[PATCH rfc bpf-next 6/8] bpf: add poke dependency tracking for prog array maps

[Date Prev][Date Next][Thread Prev][Thread Next][Date Index][Thread Index]

 



This work adds program tracking to prog array maps. This is needed such
that upon prog array updates/deletions we can fix up all programs which
make use of this tail call map. We add ops->map_poke_{un,}track() helpers
to maps to maintain the list of programs and ops->map_poke_run() for
triggering the actual update. bpf_array_aux is extended to contain the
list head and poke_mutex in order to serialize program patching during
updates/deletions. bpf_free_used_maps() will untrack the program shortly
before dropping the reference to the map.

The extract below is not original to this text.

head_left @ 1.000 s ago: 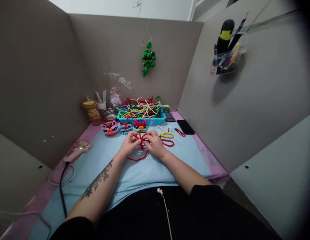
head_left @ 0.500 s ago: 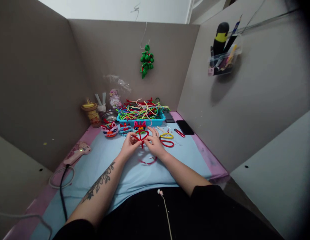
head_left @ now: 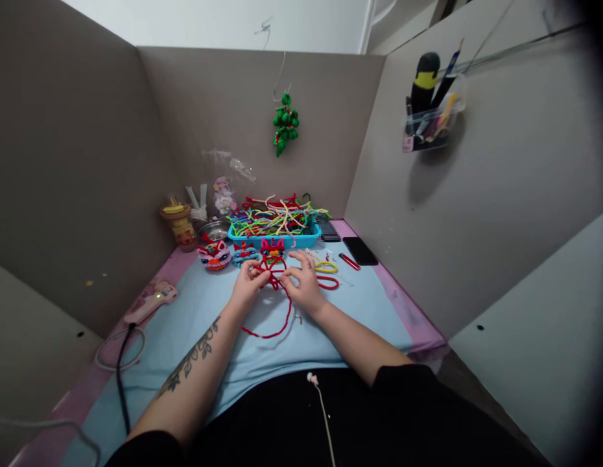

The prog_array_map_poke_run() is triggered during updates/deletions and
walks the maintained prog list. It checks in their poke_tabs whether the
map and key is matching and runs the actual bpf_arch_text_poke() for
patching in the nop or new jmp location. Depending on the type of update,
we use one of BPF_MOD_{NOP_TO_JUMP,JUMP_TO_NOP,JUMP_TO_JUMP}.

Signed-off-by: Daniel Borkmann <daniel@xxxxxxxxxxxxx>
---
 include/linux/bpf.h   |  36 +++++++++++++
 kernel/bpf/arraymap.c | 120 +++++++++++++++++++++++++++++++++++++++++-
 kernel/bpf/core.c     |   9 +++-
 3 files changed, 162 insertions(+), 3 deletions(-)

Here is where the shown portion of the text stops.